Malaysia should immediately release all children held in immigration detention facilities and allow the United Nations refugee agency regular access to those facilities, Human Rights Watch has said.
Malaysia’s Home Ministry reported that, as of October 26, 2020, 756 children were being held in immigration detention facilities nationwide, including 326 from Myanmar who are detained without parents or guardians.
Malaysia has denied the UN Office of the High Commissioner for Refugees (UNHCR) access to immigration facilities since August 2019, leaving the agency unable to determine whether those children and others detained have already been determined to be refugees or are entitled to refugee protection.
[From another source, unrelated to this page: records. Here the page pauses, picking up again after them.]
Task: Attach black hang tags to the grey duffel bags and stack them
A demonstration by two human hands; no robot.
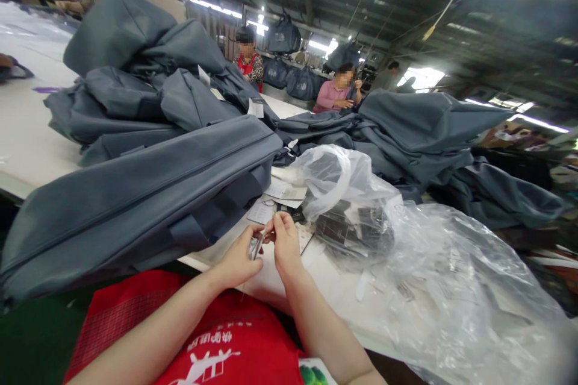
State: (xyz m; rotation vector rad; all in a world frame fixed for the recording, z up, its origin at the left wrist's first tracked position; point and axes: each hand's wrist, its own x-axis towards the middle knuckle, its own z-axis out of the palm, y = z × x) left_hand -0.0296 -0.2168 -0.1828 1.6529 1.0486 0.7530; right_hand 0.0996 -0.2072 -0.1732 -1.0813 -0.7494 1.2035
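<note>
My left hand [240, 257] is closed round a small shiny, silvery piece [254, 247], whose kind I cannot make out. Close beside it, my right hand [284, 241] pinches with thumb and forefinger; what lies between those fingertips is too small to name. Just beyond both hands, paper hang tags [289, 193] and a dark card lie on the white table. A long blue-grey bag [149, 186] rests to the left, its near end out over the table edge. To the right sits a clear plastic bag [336, 177] with black tags [334, 227] inside.
Crumpled clear plastic sheeting [460, 294] covers the right of the table [334, 288]. Blue-grey bags are heaped at the back left [135, 96] and back right [419, 132]. Several people work beyond, one in a pink top [329, 96]. More bags [283, 35] hang behind.
</note>
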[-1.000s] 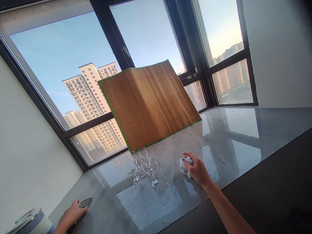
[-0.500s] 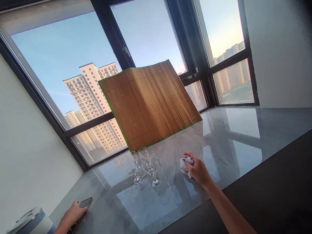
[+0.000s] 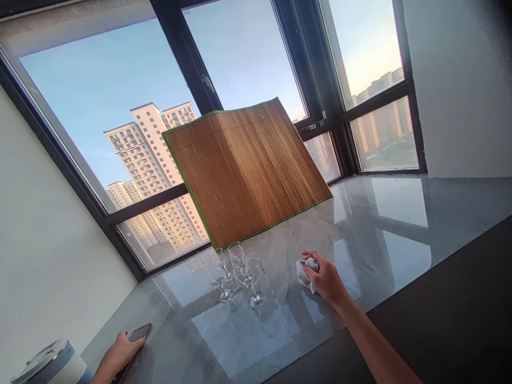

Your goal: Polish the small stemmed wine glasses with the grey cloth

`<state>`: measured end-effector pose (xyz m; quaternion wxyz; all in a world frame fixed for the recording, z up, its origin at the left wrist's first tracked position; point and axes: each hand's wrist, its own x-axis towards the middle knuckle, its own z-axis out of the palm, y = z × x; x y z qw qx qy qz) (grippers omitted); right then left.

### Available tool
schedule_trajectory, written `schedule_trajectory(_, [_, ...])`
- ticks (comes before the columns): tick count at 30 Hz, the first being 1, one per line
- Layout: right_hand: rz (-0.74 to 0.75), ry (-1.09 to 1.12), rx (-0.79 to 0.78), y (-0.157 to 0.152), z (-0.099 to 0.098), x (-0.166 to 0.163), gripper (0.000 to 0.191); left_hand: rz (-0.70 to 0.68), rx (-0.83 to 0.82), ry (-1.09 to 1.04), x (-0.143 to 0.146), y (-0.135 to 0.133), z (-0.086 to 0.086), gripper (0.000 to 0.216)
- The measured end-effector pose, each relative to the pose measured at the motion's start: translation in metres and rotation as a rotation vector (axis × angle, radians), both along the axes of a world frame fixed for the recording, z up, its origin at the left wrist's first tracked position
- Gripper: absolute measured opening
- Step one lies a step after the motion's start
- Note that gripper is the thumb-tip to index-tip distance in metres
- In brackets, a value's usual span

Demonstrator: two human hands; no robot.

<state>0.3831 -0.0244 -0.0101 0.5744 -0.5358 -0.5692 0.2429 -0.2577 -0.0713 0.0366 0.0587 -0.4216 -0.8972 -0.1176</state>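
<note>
Cloth (image 3: 304,278) sits bunched in the right hand (image 3: 327,278), fingers curled around it, lower centre-right; left hand (image 3: 121,350) spans a phone (image 3: 139,333), lower left, grip unclear. Nothing has visibly shifted; work seems paused.

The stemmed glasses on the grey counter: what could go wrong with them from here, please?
First, if the right hand swept left with the bunched cloth, it might knock the stemmed glasses. Second, they stand close together, so one tipping could topple others. Third, the upright brown mat behind them could hit them if it slipped.
</note>
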Motion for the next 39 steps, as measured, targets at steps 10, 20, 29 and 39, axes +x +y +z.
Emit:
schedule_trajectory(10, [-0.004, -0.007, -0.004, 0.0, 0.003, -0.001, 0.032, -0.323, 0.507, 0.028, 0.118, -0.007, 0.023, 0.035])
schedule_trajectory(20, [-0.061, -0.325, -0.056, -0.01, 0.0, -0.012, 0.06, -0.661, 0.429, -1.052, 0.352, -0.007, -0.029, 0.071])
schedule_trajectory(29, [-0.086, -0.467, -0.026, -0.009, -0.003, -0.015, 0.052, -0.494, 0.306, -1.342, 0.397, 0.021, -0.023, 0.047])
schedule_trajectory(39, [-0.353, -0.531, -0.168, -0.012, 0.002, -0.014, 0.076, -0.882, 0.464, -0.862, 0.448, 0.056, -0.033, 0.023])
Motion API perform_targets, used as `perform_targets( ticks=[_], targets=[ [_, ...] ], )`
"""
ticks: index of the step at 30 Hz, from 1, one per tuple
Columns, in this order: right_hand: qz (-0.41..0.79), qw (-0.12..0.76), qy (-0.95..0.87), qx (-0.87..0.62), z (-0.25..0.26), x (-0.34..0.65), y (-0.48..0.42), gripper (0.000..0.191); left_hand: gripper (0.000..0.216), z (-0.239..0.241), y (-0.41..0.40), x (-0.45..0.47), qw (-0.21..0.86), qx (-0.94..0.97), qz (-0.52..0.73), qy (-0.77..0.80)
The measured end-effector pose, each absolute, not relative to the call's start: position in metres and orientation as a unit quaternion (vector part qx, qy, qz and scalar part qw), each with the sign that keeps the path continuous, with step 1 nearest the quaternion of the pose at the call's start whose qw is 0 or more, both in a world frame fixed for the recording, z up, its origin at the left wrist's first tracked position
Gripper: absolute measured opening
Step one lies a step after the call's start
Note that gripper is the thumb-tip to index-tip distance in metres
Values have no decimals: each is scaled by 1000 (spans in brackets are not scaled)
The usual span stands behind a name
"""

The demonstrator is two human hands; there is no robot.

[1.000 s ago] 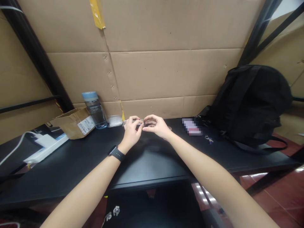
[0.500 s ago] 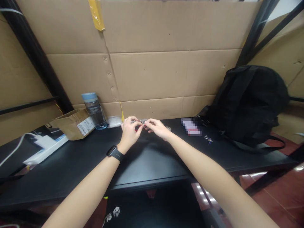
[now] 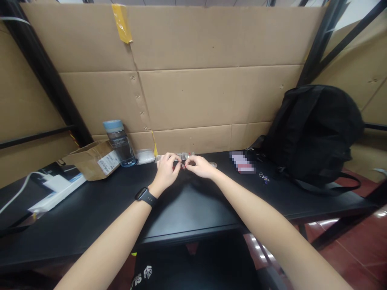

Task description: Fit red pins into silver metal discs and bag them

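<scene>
Over the far middle of the black table (image 3: 193, 213), my two hands are close together with fingertips almost meeting. My left hand (image 3: 167, 168), with a dark watch (image 3: 145, 196) on its wrist, is closed in a pinch. Thumb and fingers of my right hand (image 3: 200, 166) are pinched as well. A small red and silvery piece (image 3: 183, 166) shows between the fingertips; it is too small to name. More red shows under my left fingers. Just behind the hands lie clear plastic packets (image 3: 184, 156), and a small clear round dish (image 3: 213, 164) sits beside my right hand.
A blue-lidded bottle (image 3: 121, 145), a cardboard box (image 3: 93, 161), a white packet (image 3: 145, 156) and a white power strip (image 3: 59, 193) stand left. To the right are a blurred-out phone-like item (image 3: 242, 162), a small trinket (image 3: 264, 177) and a black backpack (image 3: 317, 133). Cardboard (image 3: 193, 92) walls the back.
My fingertips have drawn slightly apart, and the small red piece shows more between them. The view has tilted up a little; the other things on the table stay put.
</scene>
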State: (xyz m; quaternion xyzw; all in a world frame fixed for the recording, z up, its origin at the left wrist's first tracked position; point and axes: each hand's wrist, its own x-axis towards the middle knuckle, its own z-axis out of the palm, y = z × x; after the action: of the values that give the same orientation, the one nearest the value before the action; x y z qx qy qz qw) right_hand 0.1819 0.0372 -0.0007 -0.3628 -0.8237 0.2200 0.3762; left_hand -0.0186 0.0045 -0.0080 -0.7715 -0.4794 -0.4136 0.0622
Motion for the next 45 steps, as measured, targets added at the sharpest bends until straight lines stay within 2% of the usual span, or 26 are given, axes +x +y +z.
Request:
perform_targets(
  ticks=[5,11,22,28,43,45],
  targets=[
    [167,370,-837,-366,-2,184,40,8,26,-13,6,-18,43,-801,-357,-478],
    [149,345,-845,-380,2,188,40,10,21,-17,5,-20,42,-823,-293,-484],
    [167,254,-864,-402,1,196,39,9,40,-4,18,-42,-21,-813,-367,-452],
    [161,253,-862,-409,6,199,38,8,45,6,12,-44,-4,-788,-387,-478],
    [114,273,-851,-434,11,214,45,5,35,7,14,-55,6,-723,-411,-555],
    [110,277,-847,-440,13,217,46,12,38,5,18,-57,-2,-725,-412,-552]
  ],
)
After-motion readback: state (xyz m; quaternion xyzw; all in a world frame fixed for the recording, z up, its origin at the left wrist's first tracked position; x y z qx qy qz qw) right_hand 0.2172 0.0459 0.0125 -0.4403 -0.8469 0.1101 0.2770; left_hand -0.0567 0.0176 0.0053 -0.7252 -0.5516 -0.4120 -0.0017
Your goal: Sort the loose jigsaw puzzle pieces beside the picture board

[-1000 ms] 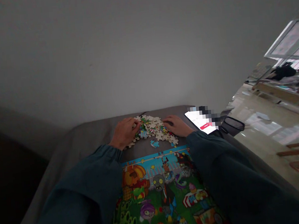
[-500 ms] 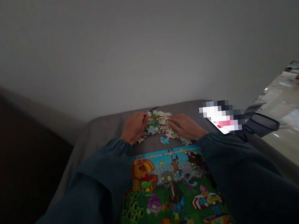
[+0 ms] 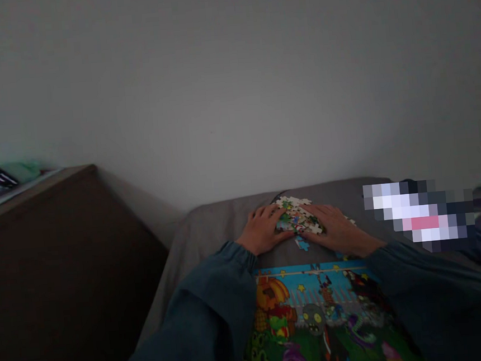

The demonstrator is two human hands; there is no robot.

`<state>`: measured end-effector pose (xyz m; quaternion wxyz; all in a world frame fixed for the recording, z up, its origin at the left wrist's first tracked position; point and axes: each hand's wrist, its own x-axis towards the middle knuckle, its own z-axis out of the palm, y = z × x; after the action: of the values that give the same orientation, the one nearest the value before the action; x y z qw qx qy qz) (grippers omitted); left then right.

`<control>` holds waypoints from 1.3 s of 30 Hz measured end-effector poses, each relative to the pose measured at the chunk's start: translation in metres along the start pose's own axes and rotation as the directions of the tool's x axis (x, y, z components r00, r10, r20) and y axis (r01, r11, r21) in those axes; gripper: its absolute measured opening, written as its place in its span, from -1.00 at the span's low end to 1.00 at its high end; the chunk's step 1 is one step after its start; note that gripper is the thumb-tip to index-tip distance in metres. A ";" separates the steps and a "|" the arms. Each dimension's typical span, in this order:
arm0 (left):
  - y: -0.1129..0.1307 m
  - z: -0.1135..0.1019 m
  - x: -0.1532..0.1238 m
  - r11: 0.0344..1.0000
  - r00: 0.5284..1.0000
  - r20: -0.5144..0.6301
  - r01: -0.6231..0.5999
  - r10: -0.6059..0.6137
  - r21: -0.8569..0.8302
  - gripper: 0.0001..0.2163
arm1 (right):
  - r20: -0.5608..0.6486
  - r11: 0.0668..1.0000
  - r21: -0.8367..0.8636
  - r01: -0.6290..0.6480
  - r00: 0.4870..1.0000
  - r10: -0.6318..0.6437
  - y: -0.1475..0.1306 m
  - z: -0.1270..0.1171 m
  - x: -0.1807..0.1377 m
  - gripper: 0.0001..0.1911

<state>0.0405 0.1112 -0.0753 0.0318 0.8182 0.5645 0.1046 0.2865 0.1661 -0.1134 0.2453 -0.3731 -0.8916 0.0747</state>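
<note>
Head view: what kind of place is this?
Probably a room in a home. A grey padded surface, like a sofa or bed, sits against a plain wall; loose puzzle pieces and a cartoon picture sheet lie on it, between both hands.

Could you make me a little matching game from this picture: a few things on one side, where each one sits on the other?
Things:
1. left hand
2. right hand
3. loose puzzle pieces
4. cartoon picture sheet

Places:
A. heaped between the two hands
B. nearest the camera, between the sleeves
C. flat on the pile's left edge
D. flat on the pile's right edge

Pairs: 1-C, 2-D, 3-A, 4-B
</note>
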 end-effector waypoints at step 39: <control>0.005 -0.013 0.003 0.999 0.995 0.089 0.053 -0.051 -0.014 -0.42 | -0.037 0.998 0.044 0.051 0.998 -0.049 -0.014 -0.021 0.000 -0.44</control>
<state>0.0438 0.1111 -0.0611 0.0661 0.8067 0.5828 0.0717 0.2882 0.1555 -0.0906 0.2715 -0.3464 -0.8942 0.0815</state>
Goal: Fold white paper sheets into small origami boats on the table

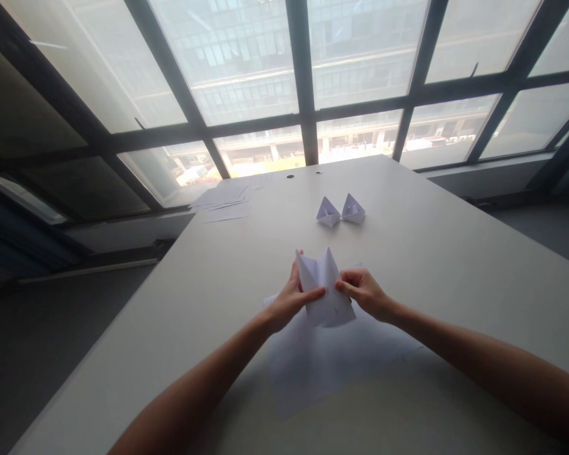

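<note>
A partly folded white paper piece [325, 287] is held above the table between both hands. My left hand [289, 300] pinches its left side, thumb on the front. Its right side is pinched by my right hand [365, 294], fingers curled. Two pointed flaps stick up at the top of the piece. Under the hands a flat white sheet [322, 360] lies on the pale table [431, 253]. Two finished folded paper boats [340, 211] stand side by side farther back on the table.
Several loose white sheets [225, 202] lie at the table's far left corner. Two small round holes [290, 176] sit near the far edge. Large dark-framed windows [303, 95] rise behind the table. The table's left edge drops to a dark floor.
</note>
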The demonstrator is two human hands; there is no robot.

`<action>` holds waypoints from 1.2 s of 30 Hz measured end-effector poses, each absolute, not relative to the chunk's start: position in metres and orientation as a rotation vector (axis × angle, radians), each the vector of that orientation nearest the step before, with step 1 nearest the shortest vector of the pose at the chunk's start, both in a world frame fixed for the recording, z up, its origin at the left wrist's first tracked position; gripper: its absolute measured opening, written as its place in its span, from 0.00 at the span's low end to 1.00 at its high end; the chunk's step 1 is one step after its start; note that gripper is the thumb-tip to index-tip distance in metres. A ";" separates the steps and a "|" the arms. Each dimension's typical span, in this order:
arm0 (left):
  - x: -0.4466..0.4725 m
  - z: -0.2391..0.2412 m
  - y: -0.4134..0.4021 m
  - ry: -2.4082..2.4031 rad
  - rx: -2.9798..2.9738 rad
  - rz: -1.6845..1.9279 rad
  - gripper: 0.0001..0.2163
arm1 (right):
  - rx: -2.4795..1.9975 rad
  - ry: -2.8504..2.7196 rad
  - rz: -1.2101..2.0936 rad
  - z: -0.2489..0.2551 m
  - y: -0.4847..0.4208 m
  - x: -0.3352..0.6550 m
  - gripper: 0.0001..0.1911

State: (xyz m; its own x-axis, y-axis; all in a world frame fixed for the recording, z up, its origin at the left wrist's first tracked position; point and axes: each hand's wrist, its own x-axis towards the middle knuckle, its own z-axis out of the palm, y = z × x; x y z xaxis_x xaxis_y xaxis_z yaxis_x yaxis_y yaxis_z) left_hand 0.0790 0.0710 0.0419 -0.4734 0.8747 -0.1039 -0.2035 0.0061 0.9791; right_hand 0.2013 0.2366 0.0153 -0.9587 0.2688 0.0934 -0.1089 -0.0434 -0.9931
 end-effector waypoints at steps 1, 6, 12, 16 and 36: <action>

“It’s appalling that Malaysia is detaining so many children in overcrowded and unsanitary detention facilities, often without parents or guardians,” said Phil Robertson, deputy Asia director at Human Rights Watch.
“These vulnerable children, including many who likely fled atrocities in Myanmar, should be cared for, not treated as criminals.”
The UN Convention on the Rights of the Child (CRC), to which Malaysia is a party, prohibits the detention of children for immigration reasons. A 2019 UN global study on children deprived of liberty reported that even if detention conditions are good, detaining children exacerbates existing health conditions and causes new ones, including anxiety, depression, post-traumatic stress, and suicidal thoughts.
Detention also exposes children to the risk of sexual abuse and exploitation, even in countries that respect the obligation not to detain children with unrelated adults. In addition, the UN children’s fund, UNICEF, has called on all governments to release children from detention, specifically including immigration detention, due to the Covid-19 pandemic.
Malaysia is not a party to the 1951 Refugee Convention but is still bound by customary international refugee law. Over 175,000 refugees and asylum seekers, most of whom come from Myanmar, are registered with the UNHCR office but have no legal status and remain unable to work or enroll in government schools.
Prime Minister Muhyiddin Yassin’s Perikatan Nasional government has discounted the rights of refugees, with the home minister stating that they have “no status, rights, or basis to present any demands to the government.” In April, the Malaysian Navy pushed boatloads of desperate Rohingya refugees who were trying to reach Malaysia’s shores back out to sea, claiming that they were doing so to prevent the spread of Covid-19.
Those permitted to land were detained as “illegal migrants,” with some prosecuted for immigration violations and imprisoned. The Malaysian government did not respond when a massive, xenophobic campaign targeted Rohingya refugee leaders and their community, as well as their Malaysian defenders, in late April.
Since May, the authorities have conducted numerous raids, ensnaring thousands of migrants, including children, and detaining them in overcrowded and unsanitary immigration detention centers to await deportation.
The National Task Force commander, Vice-Admiral Aris Adi Tan Abdullah, told local media on November 7 that of the more than 8,000 people detained for immigration violations between May and early November, only 281 had been deported, with the rest remaining in immigration detention centers. Several UN experts expressed concern that the crackdown was “severely undermining efforts to fight the pandemic” and at least five immigration detention centers have subsequently had outbreaks of Covid-19.
The Malaysian authorities should only use immigration detention as an exceptional measure of last resort, and ensure that their immigration detention centers meet international standards under the UN Standard Minimum Rules for the Treatment of Prisoners (“Mandela Rules”).
The authorities should urgently identify and release children along with family members and provide safe alternatives to detention to which humanitarian agencies have regular access. The authorities should also identify and immediately release all detained refugees who are registered with UNHCR.
The Malaysian government should immediately allow UNHCR to exercise its mandate by allowing it to determine asylum seekers’ refugee status and facilitate durable solutions, including integration in Malaysia, for those recognized as refugees.
The government should also ratify the 1951 Refugee Convention and establish asylum procedures consistent with international standards for stateless people and foreign nationals at risk of persecution in their home countries.
“The spread of Covid-19 makes it even more urgent for the Malaysian government a to reassess its practice of detaining migrants, including children,” Robertson said. “Immigration authorities should stop playing games with people’s lives and immediately release all detained children and grant the UN refugee agency access to all detained refugees and asylum seekers.”